Judge Roberts can say "I am not empowered to fix this" despite the temptations

Yesterday I wrote (emphasis in original):

[B]y far the single most important quality that the new Justice must have, if Dubya is to keep his campaign promises, is the willingness to write words like these: ... I am not empowered to fix this. That's the essence of what Justice Thomas said [in his dissent in Lawrence v. Texas], and it's exactly what the new Justice has to be willing to say — even when, and most especially when, the temptation to reach out and fix things is nearly overwhelming.

Last October, here's what new SCOTUS Associate Justice-nominee John G. Roberts wrote in Hedgepeth v. Washington Metropolitan Area Transit Authority, 386 F.3d 1148 (D.C. Cir. 2004) (emphasis mine):

No one is very happy about the events that led to this litigation. A twelve-year-old girl was arrested, searched, and handcuffed. Her shoelaces were removed, and she was transported in the windowless rear compartment of a police vehicle to a juvenile processing center, where she was booked, fingerprinted, and detained until released to her mother some three hours later — all for eating a single french fry in a Metrorail station. The child was frightened, embarrassed, and crying throughout the ordeal. The district court described the policies that led to her arrest as "foolish," and indeed the policies were changed after those responsible endured the sort of publicity reserved for adults who make young girls cry. The question before us, however, is not whether these policies were a bad idea, but whether they violated the Fourth and Fifth Amendments to the Constitution. Like the district court, we conclude that they did not, and accordingly we affirm.

Bingo! This is a very fine example of what I was talking about. If you read the entire opinion, you'll see a tightly constructed, well-written and -reasoned piece of judicial prose that (as such things go) is remarkably unstuffy, and that meticulously follows existing precedents to reach its conclusion. That fits, of course, with Judge Roberts' academic and professional track records, and it's reassuring. But to paraphrase Renée Zellweger's character in Jerry Maguire: He had me at "[n]o one is very happy ...."

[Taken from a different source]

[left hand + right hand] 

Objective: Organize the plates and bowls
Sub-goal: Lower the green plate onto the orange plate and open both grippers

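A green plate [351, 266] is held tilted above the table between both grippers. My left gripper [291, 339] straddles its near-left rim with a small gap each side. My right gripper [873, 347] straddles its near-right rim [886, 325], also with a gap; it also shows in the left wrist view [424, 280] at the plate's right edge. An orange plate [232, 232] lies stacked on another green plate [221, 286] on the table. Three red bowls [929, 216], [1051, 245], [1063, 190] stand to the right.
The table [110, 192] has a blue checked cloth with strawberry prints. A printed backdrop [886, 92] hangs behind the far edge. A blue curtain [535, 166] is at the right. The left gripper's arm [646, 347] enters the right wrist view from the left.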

(One thing I'll add about Judge Roberts' record that I haven't seen mentioned elsewhere, but that I can confirm as someone who was applying for circuit court judicial clerkships at about the same time Judge Roberts was: clerking for the late Henry J. Friendly of the Second Circuit was considered one of the half-dozen absolute "plum" clerkships in the country, in some ways more impressive than his later clerkship for then-Associate Justice Rehnquist.)

As a blogger, a lawyer, a conservative, a conservative lawyer-blogger, and the father of two french fry-eating girls ages ten and fourteen, I enthusiastically support Judge Roberts' nomination.

And I thank and commend President Bush for a superb choice that does indeed keep the promises he made in both of his presidential campaigns. With respect to those who had their knickers all twisted about whether Dubya would blow this opportunity, I say: "Misunderestimated him again, dintya?"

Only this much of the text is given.